A resorptive lesion first appears like a small pink spot on the surface of a cat’s tooth. As the condition progresses, more enamel dissolves and exposes larger areas of the underlying pink tissue. Sometimes the remaining enamel turns gray as the inside of the tooth dies. Sometimes the roots of the tooth are also affected, resulting in resorption of the entire tooth. When the process of resorption is complete, the only remaining sign may be a small bump under the gums.

How painful is cat tooth resorption?

Tooth resorption is a very painful condition for cats due to tooth enamel dissolving away and exposing the sensitive inner layer of the tooth. Even a very small amount of exposed tooth pulp is painful for a cat when it comes into contact with food or toys.

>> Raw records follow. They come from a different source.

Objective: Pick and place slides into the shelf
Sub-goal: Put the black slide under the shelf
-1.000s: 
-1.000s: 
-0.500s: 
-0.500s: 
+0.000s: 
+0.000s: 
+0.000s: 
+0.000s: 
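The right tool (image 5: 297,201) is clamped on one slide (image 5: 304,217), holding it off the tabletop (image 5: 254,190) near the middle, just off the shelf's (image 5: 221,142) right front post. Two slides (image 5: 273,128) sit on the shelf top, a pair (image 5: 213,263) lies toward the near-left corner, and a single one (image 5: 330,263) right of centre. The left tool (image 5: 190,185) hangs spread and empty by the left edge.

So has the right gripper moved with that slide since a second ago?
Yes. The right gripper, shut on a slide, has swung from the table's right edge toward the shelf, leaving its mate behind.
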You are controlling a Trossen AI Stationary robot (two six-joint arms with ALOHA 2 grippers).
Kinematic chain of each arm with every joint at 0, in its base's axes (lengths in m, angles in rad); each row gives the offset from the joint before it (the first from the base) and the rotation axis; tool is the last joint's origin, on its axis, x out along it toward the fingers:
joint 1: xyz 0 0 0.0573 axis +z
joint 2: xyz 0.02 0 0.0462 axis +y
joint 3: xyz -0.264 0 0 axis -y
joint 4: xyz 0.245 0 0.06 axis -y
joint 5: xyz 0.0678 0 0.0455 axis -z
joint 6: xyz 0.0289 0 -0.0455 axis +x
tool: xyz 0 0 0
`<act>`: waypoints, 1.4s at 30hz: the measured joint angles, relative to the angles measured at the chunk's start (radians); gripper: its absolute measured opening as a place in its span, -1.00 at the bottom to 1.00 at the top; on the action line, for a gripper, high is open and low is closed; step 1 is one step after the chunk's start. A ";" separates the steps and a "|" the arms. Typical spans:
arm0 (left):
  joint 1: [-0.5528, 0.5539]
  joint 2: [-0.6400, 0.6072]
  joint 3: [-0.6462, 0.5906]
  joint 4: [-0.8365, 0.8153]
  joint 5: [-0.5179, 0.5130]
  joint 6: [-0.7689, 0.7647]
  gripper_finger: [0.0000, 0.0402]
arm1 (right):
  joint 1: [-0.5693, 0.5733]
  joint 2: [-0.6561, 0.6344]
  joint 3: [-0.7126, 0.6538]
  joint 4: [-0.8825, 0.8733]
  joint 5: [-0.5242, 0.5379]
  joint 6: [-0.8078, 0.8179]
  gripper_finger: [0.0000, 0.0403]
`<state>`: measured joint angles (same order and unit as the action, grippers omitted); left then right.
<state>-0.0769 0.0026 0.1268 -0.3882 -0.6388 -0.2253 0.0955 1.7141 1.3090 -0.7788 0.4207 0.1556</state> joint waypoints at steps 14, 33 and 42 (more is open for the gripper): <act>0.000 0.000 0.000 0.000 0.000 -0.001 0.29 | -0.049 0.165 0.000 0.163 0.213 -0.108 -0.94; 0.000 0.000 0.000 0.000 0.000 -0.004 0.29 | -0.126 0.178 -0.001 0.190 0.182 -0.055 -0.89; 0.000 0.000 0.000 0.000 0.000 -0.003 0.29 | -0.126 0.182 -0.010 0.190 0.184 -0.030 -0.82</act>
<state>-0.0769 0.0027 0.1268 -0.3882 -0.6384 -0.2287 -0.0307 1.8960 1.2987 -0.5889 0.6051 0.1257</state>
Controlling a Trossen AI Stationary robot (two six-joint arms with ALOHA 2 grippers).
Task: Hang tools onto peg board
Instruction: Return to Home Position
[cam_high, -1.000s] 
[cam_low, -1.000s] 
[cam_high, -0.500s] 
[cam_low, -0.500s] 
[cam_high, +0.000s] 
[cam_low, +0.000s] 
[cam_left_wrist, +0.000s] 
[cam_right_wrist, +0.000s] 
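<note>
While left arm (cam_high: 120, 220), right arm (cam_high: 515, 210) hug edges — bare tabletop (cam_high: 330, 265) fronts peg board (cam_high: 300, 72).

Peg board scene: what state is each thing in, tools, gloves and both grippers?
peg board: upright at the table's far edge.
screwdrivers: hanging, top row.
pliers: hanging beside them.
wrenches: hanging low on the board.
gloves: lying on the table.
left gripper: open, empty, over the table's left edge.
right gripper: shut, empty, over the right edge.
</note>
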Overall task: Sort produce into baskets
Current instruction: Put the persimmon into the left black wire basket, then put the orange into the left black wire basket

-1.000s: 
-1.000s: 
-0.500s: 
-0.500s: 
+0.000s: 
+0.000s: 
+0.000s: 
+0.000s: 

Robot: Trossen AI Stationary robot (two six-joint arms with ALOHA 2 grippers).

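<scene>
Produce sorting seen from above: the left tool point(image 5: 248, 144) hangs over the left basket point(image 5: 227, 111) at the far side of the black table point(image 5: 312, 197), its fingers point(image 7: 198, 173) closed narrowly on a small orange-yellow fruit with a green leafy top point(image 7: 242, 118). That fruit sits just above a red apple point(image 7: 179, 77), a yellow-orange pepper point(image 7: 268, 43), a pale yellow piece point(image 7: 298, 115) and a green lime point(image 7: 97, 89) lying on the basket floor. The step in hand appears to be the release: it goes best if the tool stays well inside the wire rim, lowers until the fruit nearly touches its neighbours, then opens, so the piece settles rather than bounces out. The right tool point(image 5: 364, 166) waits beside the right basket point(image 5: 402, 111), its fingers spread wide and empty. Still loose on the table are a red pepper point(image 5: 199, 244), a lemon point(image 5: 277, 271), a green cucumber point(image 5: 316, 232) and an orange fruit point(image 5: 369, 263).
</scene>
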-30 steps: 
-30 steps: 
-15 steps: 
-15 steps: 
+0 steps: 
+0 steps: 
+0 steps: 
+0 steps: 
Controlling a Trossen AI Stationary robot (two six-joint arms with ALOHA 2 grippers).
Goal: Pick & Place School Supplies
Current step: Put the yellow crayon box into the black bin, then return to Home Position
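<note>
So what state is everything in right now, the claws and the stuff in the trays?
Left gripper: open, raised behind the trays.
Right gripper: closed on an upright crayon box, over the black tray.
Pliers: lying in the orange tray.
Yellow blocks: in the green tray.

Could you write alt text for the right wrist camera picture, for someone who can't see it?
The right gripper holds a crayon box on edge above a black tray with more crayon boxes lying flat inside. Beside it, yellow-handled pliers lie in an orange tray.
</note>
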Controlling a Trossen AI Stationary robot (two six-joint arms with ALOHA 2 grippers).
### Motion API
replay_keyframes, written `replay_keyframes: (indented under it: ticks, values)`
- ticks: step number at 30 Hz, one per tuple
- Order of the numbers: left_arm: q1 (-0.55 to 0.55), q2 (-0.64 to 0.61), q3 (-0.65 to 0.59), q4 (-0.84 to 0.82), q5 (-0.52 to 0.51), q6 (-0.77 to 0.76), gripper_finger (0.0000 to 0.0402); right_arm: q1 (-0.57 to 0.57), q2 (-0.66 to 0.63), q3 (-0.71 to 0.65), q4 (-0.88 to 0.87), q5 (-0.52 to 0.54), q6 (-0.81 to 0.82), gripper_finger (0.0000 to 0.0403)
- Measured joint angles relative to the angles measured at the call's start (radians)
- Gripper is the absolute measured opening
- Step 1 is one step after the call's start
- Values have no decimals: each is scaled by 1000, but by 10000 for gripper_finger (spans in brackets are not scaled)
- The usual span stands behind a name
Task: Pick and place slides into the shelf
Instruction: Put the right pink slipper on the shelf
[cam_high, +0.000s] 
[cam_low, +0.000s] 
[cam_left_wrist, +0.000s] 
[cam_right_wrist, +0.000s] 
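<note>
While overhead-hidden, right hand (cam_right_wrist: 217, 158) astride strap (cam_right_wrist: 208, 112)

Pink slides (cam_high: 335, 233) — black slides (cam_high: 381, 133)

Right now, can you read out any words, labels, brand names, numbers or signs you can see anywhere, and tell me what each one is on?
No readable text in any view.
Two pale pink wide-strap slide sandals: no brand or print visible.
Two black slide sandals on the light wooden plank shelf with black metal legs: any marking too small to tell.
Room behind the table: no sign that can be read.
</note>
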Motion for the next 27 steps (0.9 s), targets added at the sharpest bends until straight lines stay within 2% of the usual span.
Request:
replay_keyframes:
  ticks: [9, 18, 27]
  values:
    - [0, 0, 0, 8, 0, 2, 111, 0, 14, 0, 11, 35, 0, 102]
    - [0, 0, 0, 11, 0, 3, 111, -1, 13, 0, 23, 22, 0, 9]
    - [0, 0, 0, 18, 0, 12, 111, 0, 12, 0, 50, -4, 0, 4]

Cats enduring tooth resorption may wince or flinch when biting or chewing, chatter their teeth, have difficulty eating, feel irritation, drool, and show other changes in behavior.

How do I know if my cat has tooth pain?

Painful teeth due to tooth resorption or broken teeth can result in a cat flinching or wincing when they chew or bite, as well as a loss of appetite. They may also chatter their teeth and drool. Cats also have a tendency to hide when they are in pain and become more vocal or irritable or aggressive.